━━━━━ Given entries ━━━━━

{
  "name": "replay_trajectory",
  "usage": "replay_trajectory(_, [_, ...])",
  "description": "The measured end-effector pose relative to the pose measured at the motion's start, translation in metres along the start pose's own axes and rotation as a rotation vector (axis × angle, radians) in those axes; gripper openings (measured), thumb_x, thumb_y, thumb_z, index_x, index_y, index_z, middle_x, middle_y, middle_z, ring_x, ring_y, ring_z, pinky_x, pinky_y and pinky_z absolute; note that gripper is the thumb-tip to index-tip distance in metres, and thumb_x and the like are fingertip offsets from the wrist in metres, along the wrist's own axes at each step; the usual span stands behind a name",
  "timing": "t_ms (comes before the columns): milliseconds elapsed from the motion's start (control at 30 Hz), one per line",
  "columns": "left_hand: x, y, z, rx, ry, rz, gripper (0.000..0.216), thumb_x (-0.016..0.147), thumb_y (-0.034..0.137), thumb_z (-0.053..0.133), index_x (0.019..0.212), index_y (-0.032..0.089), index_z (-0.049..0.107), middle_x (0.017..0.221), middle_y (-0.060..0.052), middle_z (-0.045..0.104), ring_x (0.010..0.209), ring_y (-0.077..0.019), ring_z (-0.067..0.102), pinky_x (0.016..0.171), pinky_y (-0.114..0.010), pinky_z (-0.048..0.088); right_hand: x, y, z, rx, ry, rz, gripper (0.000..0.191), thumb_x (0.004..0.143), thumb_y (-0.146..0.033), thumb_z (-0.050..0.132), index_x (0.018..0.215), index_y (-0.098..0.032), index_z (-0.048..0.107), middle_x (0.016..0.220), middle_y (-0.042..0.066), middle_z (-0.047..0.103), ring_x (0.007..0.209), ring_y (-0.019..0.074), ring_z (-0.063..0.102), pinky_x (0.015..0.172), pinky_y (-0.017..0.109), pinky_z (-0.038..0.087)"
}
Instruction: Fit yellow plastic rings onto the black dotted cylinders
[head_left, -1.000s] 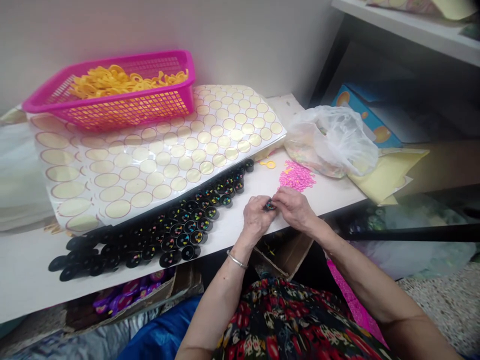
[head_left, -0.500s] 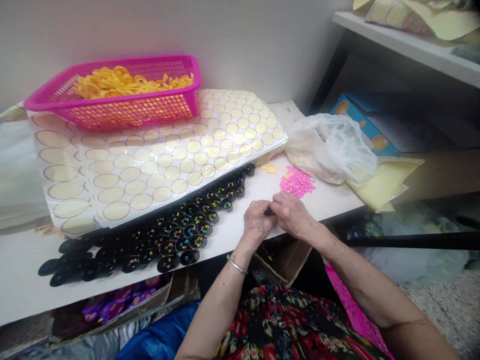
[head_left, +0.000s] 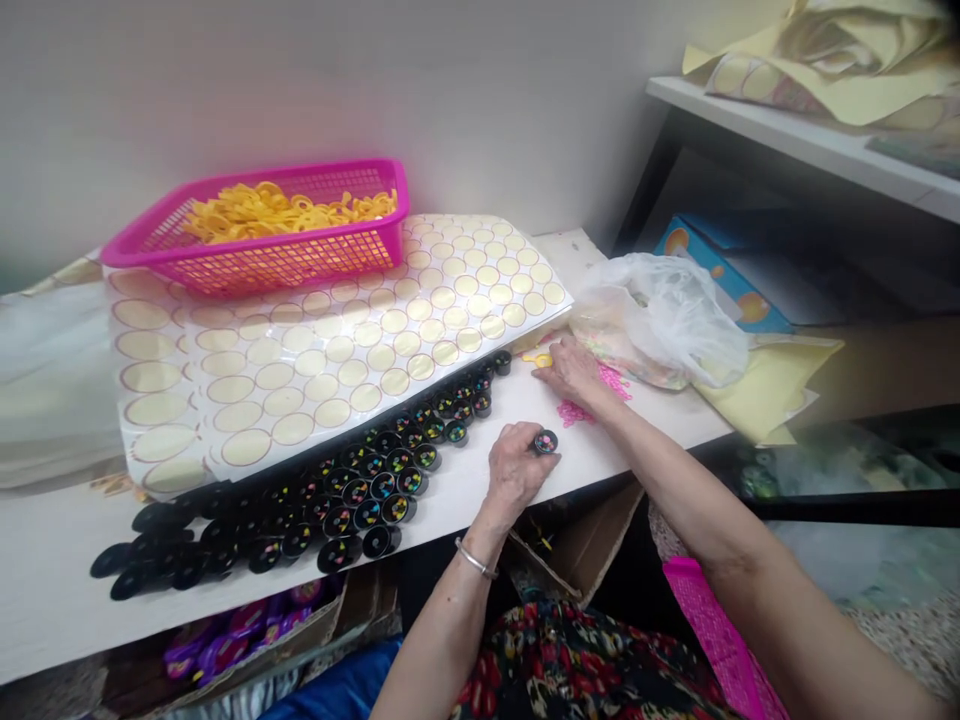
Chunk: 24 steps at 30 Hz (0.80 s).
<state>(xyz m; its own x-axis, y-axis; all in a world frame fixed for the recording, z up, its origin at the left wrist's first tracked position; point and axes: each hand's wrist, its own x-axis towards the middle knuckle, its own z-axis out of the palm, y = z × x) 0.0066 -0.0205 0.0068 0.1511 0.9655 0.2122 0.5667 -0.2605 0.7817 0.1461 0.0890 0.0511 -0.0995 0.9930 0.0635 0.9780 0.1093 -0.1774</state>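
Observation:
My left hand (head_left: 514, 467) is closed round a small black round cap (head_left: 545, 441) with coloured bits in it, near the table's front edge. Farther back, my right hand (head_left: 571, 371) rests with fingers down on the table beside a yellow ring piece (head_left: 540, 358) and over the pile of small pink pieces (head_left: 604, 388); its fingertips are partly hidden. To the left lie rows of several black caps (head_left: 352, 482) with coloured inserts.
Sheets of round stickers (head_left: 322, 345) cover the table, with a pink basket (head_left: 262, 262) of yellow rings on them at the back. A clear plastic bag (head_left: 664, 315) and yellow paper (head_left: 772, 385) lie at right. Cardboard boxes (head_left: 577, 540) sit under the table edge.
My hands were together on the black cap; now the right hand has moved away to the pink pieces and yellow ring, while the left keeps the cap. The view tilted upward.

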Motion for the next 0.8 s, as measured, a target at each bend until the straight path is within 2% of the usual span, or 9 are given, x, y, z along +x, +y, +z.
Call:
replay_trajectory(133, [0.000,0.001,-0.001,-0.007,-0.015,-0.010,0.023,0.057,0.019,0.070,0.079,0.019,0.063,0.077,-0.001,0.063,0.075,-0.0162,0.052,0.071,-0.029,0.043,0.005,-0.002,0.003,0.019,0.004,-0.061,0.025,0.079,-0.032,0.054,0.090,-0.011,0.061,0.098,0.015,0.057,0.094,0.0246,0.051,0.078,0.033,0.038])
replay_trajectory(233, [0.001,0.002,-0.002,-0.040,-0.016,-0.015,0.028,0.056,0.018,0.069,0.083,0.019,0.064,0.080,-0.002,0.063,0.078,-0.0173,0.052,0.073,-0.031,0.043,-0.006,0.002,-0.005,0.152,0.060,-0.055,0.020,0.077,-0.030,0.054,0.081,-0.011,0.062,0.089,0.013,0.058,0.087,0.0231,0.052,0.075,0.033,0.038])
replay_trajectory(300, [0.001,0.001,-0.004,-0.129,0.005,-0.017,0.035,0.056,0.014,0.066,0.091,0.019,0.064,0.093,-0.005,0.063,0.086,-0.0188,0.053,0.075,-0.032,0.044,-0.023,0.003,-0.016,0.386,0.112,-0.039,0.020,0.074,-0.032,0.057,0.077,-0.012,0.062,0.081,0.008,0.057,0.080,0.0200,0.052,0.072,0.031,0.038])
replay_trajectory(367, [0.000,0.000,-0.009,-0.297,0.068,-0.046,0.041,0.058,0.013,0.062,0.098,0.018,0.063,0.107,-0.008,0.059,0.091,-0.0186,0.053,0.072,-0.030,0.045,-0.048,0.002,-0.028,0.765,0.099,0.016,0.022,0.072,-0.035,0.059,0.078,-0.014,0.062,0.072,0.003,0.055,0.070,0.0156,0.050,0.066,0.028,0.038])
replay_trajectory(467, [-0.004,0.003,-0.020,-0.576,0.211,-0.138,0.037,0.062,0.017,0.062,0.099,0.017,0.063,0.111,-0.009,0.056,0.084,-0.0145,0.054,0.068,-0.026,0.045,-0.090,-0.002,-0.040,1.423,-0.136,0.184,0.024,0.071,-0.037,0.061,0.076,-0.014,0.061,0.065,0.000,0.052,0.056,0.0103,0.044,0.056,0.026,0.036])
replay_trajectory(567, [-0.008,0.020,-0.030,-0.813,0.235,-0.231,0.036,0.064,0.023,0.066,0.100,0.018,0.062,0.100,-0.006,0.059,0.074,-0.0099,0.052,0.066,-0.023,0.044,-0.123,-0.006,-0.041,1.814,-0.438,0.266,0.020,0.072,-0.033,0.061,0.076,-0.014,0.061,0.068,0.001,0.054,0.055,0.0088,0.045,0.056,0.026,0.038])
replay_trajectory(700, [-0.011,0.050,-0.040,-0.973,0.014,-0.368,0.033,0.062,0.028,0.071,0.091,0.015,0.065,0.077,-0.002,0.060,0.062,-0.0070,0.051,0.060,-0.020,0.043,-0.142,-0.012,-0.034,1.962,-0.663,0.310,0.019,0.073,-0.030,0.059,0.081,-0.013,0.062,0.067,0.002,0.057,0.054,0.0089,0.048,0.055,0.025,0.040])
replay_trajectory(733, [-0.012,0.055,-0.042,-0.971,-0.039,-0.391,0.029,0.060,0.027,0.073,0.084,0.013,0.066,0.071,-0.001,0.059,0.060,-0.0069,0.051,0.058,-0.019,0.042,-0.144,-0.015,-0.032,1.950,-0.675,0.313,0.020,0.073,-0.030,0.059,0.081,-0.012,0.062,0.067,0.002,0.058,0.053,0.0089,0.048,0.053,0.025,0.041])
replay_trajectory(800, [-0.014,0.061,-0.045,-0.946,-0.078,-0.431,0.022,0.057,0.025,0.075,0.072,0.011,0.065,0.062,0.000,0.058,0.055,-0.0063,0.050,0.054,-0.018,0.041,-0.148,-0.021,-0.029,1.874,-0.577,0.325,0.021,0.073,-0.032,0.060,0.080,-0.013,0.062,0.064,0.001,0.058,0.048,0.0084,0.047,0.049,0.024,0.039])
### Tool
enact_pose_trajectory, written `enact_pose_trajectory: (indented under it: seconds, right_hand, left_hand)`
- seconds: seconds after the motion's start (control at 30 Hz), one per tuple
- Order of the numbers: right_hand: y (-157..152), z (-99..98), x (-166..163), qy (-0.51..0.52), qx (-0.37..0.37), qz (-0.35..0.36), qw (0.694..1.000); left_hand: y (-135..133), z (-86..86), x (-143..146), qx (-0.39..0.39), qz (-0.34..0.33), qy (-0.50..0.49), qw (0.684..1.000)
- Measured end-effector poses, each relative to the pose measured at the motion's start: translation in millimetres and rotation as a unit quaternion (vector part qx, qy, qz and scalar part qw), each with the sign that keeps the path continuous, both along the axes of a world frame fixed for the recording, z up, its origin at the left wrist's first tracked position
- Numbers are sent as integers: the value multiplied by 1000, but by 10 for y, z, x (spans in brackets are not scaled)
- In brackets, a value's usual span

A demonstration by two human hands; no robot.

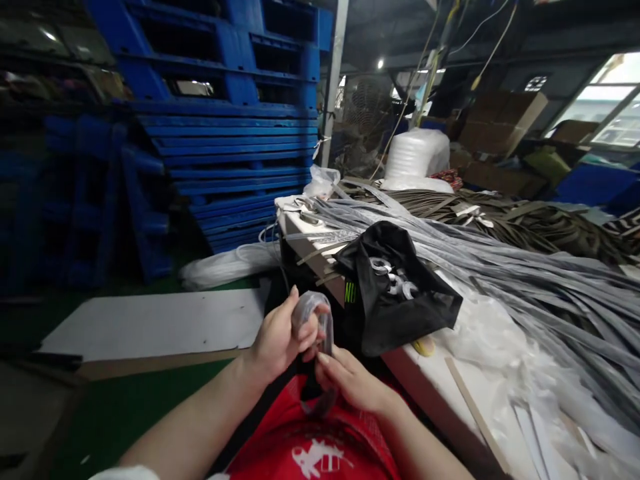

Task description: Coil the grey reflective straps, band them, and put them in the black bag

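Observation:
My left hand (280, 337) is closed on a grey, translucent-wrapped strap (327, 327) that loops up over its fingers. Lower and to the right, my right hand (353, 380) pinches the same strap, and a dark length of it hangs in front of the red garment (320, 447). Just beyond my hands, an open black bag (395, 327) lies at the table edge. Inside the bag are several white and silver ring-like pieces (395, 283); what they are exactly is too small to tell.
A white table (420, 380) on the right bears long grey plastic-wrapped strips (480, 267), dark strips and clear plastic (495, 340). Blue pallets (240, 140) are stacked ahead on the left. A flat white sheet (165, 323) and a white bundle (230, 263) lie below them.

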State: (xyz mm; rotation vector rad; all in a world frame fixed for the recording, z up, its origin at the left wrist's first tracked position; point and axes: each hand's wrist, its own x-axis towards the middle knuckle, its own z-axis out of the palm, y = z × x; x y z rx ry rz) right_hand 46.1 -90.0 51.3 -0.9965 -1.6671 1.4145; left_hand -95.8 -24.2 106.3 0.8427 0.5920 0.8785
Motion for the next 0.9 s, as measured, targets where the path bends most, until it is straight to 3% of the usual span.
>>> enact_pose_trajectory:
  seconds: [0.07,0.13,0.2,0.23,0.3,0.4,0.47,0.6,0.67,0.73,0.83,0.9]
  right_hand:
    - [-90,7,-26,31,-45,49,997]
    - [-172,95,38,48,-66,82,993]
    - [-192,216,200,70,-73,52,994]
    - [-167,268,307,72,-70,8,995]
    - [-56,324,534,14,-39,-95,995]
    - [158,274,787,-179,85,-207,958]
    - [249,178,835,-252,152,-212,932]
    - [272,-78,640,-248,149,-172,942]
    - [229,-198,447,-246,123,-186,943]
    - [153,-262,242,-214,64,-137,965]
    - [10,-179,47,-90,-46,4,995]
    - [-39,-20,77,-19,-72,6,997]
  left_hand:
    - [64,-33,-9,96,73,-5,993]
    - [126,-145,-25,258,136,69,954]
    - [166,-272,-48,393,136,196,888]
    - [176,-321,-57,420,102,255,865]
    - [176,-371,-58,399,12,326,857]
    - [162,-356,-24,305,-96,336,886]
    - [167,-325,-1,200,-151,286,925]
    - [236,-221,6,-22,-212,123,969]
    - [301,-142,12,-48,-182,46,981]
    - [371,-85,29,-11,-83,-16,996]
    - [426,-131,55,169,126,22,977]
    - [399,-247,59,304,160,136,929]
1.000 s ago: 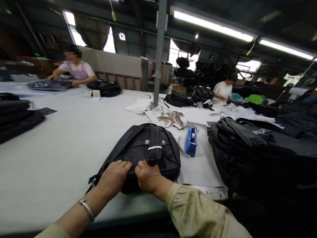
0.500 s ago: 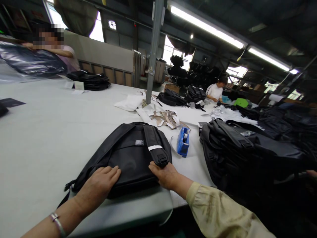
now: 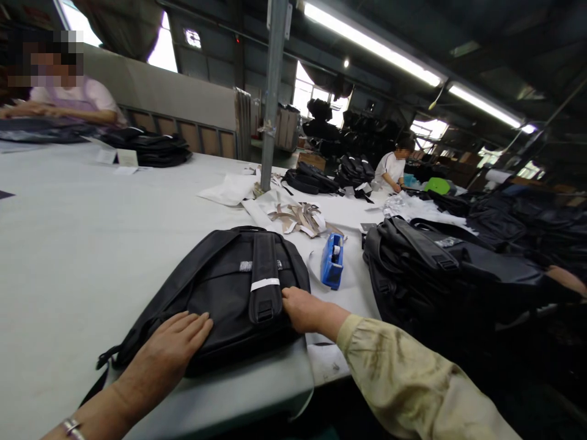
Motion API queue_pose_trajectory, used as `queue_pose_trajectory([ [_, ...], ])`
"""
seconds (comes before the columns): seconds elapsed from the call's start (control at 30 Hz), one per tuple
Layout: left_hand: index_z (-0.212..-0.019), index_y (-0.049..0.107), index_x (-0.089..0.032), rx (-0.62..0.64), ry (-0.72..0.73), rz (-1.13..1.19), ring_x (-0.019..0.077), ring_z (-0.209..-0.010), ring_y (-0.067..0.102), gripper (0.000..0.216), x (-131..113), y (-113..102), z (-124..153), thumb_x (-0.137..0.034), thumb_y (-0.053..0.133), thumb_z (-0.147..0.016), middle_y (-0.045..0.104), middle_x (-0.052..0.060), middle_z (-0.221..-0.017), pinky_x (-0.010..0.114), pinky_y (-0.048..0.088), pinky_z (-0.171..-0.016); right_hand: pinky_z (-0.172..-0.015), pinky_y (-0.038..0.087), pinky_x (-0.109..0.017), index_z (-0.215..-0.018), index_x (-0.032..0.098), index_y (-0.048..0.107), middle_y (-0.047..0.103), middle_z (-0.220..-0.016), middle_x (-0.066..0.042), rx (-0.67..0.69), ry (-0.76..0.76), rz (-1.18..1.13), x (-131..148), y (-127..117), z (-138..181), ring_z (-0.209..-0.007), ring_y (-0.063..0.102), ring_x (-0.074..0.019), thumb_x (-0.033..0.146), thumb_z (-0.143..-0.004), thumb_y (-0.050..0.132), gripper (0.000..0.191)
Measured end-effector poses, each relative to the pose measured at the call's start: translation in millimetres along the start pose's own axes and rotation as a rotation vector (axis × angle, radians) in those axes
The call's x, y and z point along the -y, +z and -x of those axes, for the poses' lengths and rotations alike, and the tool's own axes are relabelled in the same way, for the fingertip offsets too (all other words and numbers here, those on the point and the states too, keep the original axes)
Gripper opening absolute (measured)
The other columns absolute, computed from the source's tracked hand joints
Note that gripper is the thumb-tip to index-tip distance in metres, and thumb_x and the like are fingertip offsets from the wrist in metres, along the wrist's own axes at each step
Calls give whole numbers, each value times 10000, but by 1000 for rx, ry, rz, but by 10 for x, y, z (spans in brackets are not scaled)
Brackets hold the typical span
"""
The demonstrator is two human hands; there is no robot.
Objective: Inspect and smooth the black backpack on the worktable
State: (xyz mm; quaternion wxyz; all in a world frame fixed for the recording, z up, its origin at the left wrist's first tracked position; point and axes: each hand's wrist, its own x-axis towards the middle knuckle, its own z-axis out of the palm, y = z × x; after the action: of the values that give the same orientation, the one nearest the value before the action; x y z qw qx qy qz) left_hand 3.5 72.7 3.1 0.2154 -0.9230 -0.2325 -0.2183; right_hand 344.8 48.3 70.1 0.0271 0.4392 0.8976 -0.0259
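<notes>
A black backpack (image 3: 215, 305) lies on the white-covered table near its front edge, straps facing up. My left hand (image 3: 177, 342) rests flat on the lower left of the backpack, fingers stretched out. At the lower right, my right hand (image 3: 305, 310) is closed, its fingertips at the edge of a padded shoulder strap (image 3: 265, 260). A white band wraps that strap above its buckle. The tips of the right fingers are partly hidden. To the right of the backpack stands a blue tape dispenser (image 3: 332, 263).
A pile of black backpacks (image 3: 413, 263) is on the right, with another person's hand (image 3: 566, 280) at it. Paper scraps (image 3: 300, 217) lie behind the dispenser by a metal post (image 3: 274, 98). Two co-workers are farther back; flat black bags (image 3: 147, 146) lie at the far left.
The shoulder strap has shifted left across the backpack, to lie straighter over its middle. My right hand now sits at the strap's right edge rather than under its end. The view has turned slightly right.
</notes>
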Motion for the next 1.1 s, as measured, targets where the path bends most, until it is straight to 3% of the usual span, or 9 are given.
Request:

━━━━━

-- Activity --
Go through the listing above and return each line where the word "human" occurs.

-- Result of this exercise --
A demonstration by two human hands; no robot.
The demonstrator is two human hands; there is no robot.

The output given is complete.